▶ Problem to solve
The word "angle" marks the lines to find; copy every such line from the data below.

▶ Stored data
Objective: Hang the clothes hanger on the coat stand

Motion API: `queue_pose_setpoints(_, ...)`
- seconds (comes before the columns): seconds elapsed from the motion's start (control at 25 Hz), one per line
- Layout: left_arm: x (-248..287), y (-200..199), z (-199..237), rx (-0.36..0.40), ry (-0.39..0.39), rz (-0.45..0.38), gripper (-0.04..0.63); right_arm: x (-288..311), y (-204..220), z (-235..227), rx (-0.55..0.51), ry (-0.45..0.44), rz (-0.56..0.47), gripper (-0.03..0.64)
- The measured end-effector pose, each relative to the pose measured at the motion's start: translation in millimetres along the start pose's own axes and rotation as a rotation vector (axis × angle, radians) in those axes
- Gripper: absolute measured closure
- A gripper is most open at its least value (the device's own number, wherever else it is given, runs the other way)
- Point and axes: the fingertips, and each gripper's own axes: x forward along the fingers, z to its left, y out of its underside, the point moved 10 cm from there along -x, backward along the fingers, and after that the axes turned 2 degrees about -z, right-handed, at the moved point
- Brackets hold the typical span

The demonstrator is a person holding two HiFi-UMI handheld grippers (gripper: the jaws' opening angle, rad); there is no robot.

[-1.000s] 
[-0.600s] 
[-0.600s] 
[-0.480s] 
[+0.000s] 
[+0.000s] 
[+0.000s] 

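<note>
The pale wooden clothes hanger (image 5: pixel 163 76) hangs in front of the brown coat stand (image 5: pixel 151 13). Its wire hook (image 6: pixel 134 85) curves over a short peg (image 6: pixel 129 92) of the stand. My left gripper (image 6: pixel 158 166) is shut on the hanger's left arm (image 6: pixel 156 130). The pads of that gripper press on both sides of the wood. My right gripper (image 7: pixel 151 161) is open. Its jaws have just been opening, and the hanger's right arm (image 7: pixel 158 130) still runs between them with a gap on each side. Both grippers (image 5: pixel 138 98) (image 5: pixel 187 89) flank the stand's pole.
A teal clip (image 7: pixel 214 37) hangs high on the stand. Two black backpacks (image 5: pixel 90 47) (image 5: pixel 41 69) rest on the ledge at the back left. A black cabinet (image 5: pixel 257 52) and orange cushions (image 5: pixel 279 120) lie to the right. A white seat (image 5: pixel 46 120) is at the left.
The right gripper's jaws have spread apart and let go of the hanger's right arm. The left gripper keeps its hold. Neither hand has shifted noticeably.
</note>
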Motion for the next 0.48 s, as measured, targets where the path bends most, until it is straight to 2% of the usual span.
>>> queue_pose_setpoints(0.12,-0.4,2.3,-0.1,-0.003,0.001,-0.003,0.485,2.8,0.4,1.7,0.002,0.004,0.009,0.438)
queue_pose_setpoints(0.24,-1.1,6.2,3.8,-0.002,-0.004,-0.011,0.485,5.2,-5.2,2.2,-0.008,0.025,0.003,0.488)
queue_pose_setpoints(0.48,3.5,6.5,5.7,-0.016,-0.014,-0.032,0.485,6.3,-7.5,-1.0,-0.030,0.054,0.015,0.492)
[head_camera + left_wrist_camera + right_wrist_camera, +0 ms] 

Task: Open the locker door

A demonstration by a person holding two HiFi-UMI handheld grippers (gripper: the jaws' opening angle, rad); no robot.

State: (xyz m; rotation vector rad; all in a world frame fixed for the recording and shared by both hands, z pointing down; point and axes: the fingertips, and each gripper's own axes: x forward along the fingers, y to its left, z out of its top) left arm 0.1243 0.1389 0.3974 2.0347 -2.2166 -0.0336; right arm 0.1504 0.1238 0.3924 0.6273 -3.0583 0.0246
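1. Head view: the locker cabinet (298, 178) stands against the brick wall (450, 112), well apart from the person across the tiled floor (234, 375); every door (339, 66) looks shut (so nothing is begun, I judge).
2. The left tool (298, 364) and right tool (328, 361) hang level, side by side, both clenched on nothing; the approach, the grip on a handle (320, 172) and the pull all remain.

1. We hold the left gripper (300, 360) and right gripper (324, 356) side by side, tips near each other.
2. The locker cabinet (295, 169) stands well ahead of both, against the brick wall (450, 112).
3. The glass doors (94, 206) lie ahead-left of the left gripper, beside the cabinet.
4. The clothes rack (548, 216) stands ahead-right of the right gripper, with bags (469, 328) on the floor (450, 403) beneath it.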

▶ Reply to the exercise
- The measured end-effector pose, each relative to the pose measured at the motion's start: translation in millimetres along the start pose's own axes and rotation as a rotation vector (axis × angle, radians) in those axes
The demonstrator is a person holding two HiFi-UMI handheld grippers (gripper: the jaws' opening angle, rad); there is no robot.
A demonstration by a person holding two HiFi-UMI handheld grippers (gripper: the jaws' opening angle, rad); no robot.

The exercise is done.